Le traité de Bâle du 22 juillet 1795 (4 thermidor an III), est un traité de paix conclu entre la République française et le royaume d'Espagne, qui se retire ainsi de la première coalition (1792-1797). Moyennant un retrait des troupes françaises hors du royaume, l'Espagne cède à la France la partie orientale de l'île de Saint-Domingue. Le principal artisan du traité est, du côté espagnol, Manuel Godoy, ministre du roi Charles IV, membre de la maison de Bourbon.
Ce traité franco-espagnol est conclu peu après le traité de Bâle du 5 avril 1795 conclu entre la France et le royaume de Prusse, par lequel la Prusse abandonne les territoires rhénans situés à l’ouest du Rhin.
La guerre franco-espagnole de 1793-1795
Le traité signé le 22 juillet 1795 entre la République française et le royaume d'Espagne marque la fin d’un conflit connu sous les noms de guerre du Roussillon ou de guerre de la Convention, qui oppose les deux pays depuis 1793 dans le cadre de la première coalition, rassemblant contre la France plusieurs pays d'Europe, dont les principaux sont l'Autriche, la Prusse et la Grande-Bretagne.

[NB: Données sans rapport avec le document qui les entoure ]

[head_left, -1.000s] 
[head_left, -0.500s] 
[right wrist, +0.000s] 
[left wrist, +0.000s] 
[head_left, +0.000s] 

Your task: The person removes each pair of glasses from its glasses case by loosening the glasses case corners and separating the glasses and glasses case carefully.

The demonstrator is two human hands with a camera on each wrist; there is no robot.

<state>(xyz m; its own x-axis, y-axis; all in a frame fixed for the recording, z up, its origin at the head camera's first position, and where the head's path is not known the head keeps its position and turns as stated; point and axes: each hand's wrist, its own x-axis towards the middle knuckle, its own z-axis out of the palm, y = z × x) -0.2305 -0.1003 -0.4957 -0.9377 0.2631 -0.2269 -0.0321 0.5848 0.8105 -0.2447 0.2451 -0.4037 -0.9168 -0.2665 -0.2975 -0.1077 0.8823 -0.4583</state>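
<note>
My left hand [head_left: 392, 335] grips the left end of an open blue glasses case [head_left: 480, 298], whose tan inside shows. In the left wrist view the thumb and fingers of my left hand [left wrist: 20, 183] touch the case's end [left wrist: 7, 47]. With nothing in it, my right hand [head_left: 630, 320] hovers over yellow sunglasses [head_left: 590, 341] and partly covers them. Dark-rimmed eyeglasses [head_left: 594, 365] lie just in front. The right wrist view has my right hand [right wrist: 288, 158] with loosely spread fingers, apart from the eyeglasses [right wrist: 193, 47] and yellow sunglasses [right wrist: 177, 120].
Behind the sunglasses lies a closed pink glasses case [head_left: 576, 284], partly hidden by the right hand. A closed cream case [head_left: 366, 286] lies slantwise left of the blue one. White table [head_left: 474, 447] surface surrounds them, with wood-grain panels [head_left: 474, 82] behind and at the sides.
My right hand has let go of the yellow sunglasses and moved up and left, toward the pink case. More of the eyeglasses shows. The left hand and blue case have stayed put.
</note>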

Cette guerre, après avoir bien commencé pour l'Espagne, a conduit à des revers sévères pour les armées espagnoles : les armées françaises, sous le commandement des généraux Dugommier et Moncey, envahissent les territoires espagnols de Catalogne, du Pays basque et de Navarre (atteignant même la ville de Miranda de Ebro).
Le ministre Manuel Godoy, colonel et duc de l’Alcúdia, qui avait conseillé l'entrée en guerre de l'Espagne, écrit dans ses mémoires (Memórias del Príncipe de la Paz) :
« El 2 de agosto de 1794 las tropas francesas cercaron las Provincias Vascas y en 36 horas llegaron a San Sebastián sin encontrar resistencia. La ocupación de San Sebastián no fue un hecho de armas. Varios politicastros guipuzcoanos se dejaron seducir por el general Adrien de Moncey, quien les prometió convertir la provincia en República independiente. Estos crédulos hombres... entregaron la ciudad a los franceses... »
« Le 2 août 1794 les troupes françaises ont encerclé les Provinces basques et en 36 heures sont arrivés à Saint-Sébastien sans rencontrer de résistance. L'occupation de Saint-Sébastien n'a pas été un fait d'armes. Plusieurs politicards de Guipuzcoa se sont laissé séduire par le général Adrien de Moncey, celui-ci leur ayant promis de transformer la province en République indépendante. Ces hommes crédules… ont livré la ville aux Français… »
Quelques jours plus tard, les Biscaïens et les Alavais (gentilé de Biscaye et d'Alava) se rendent en masse.
Le 26 août, le maire[De quoi ?] proclame non pas la république comme promis mais la soumission totale à la France, qui la réclamait[pas clair].
Salbert Pinet, commissaire de Napoléon, ordonne l'emprisonnement de quarante d'entre eux.[pas clair]
Dans ces conditions militaires difficiles, Godoy doit se résoudre à négocier la paix et est décoré pour cela du titre honorifique de prince de la Paix.
Traité préliminaire (juin 1795)
Vu l'évolution défavorable du conflit, Manuel Godoy signe un traité préliminaire en juin 1795.
Selon cet accord, le gouvernement espagnol propose la reconnaissance de la République française en compensation du maintien des limites territoriales espagnoles puisque la France voulait annexer le Guipuscoa, occupée par ses troupes.
En outre, l’Espagne demandait le rétablissement du culte catholique en France, la libération des enfants de Louis XVI et l’établissement d’une alliance contre la Grande-Bretagne, pays que l’Espagne avait ressenti jusqu’alors comme allié, compte tenu de certaines rencontres surprenantes dans la mer des Caraïbes[évasif].
Traité définitif (22 juillet 1795)
La version définitive du traité est signée le 22 juillet 1795. Il est composé d'un préambule et de dix-sept articles mais également de trois articles secrets et séparés.